Data to use -
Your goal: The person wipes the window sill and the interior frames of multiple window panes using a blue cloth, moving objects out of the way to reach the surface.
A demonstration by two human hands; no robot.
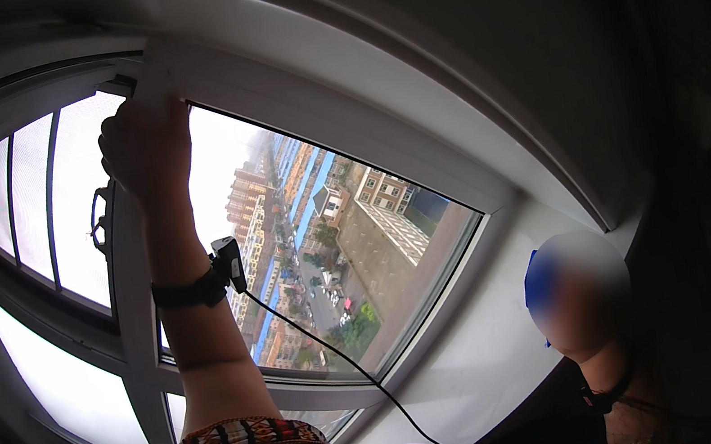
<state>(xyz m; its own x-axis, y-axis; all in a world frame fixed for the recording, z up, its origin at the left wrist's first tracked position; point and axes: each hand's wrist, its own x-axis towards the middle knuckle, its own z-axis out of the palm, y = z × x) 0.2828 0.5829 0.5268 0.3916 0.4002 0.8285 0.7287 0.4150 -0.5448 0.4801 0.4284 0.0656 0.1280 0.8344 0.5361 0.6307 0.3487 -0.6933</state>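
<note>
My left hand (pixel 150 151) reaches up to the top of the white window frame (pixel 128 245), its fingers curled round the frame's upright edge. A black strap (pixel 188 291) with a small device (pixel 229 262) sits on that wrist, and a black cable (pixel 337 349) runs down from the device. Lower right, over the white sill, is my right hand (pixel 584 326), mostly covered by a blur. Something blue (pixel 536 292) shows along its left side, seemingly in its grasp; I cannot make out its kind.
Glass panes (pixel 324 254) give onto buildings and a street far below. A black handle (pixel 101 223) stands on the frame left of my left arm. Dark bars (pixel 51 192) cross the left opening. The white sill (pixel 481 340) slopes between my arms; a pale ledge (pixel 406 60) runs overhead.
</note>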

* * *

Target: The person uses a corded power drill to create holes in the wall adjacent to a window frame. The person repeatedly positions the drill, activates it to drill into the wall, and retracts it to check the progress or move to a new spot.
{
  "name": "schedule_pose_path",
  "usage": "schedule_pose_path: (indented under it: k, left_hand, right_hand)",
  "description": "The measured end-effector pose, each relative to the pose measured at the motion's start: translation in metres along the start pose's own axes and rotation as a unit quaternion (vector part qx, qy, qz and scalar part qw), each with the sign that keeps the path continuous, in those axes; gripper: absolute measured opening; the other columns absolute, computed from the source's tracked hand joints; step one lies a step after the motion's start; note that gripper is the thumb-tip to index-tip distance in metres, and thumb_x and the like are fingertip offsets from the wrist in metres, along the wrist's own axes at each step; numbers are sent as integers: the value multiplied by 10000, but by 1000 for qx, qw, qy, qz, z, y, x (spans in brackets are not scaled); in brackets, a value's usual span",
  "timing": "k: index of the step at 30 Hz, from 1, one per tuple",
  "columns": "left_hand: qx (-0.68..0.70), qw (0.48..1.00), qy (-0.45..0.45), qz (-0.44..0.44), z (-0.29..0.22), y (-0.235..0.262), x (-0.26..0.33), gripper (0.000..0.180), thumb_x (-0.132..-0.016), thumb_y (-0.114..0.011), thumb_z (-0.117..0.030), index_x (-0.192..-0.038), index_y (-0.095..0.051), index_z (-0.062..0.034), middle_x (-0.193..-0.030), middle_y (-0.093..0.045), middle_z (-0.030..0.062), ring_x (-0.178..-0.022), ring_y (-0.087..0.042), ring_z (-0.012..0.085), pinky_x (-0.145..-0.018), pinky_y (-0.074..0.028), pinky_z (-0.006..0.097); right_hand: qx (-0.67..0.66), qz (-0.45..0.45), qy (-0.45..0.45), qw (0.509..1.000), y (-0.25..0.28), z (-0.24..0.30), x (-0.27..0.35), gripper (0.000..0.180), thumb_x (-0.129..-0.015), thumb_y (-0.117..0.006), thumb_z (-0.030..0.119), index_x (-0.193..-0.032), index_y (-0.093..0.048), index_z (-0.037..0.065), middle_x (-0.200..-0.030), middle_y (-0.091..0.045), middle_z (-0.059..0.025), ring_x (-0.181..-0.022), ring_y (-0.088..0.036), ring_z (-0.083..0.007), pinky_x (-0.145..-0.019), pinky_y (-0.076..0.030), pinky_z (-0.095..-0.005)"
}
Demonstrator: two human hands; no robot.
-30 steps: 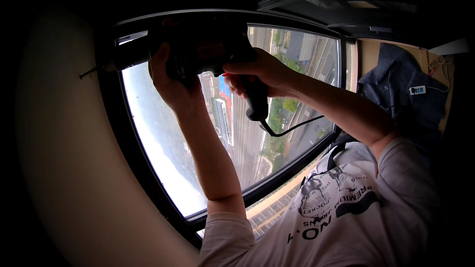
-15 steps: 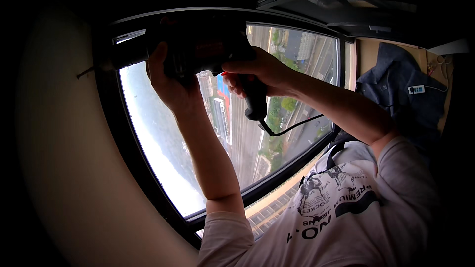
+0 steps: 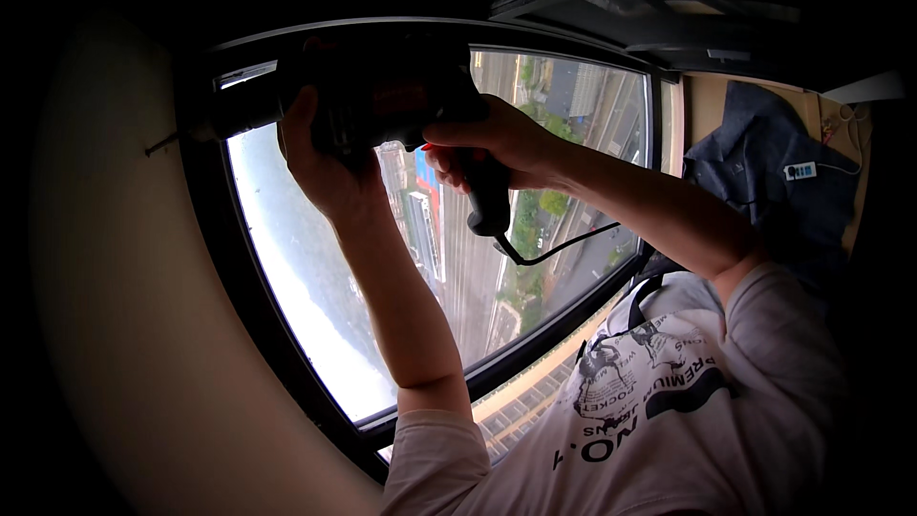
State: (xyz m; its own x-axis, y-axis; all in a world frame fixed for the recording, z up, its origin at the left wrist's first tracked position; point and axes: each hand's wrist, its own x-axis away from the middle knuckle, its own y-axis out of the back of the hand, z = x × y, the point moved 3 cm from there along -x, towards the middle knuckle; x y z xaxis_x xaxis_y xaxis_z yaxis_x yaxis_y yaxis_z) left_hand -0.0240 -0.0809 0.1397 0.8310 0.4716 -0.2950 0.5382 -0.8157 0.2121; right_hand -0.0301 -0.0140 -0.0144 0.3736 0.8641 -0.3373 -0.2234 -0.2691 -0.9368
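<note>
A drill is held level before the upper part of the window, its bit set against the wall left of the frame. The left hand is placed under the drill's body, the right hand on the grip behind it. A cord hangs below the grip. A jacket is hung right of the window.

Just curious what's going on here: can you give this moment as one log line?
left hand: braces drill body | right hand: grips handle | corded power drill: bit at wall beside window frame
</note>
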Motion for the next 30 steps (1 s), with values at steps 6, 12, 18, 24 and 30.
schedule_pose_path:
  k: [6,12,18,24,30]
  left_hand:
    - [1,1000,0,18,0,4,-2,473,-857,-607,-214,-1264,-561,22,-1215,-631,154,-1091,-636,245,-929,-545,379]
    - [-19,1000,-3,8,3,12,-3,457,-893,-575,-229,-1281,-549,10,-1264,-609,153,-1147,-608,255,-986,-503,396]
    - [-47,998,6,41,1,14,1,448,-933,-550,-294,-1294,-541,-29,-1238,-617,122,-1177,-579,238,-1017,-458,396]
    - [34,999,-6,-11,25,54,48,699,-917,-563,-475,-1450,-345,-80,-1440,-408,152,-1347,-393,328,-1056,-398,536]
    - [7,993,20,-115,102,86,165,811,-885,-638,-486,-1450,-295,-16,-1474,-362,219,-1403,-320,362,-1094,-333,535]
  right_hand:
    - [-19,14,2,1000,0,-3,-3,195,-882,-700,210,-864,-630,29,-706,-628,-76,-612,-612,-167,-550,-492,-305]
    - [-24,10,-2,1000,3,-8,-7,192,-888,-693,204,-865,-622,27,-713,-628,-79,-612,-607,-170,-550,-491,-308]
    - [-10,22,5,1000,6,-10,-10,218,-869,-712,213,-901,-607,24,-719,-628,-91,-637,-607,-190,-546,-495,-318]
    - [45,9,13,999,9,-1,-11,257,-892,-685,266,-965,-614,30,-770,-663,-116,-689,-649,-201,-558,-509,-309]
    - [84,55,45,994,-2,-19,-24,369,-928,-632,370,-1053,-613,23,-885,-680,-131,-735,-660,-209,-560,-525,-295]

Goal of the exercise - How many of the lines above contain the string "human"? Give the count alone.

Answer to this problem - 2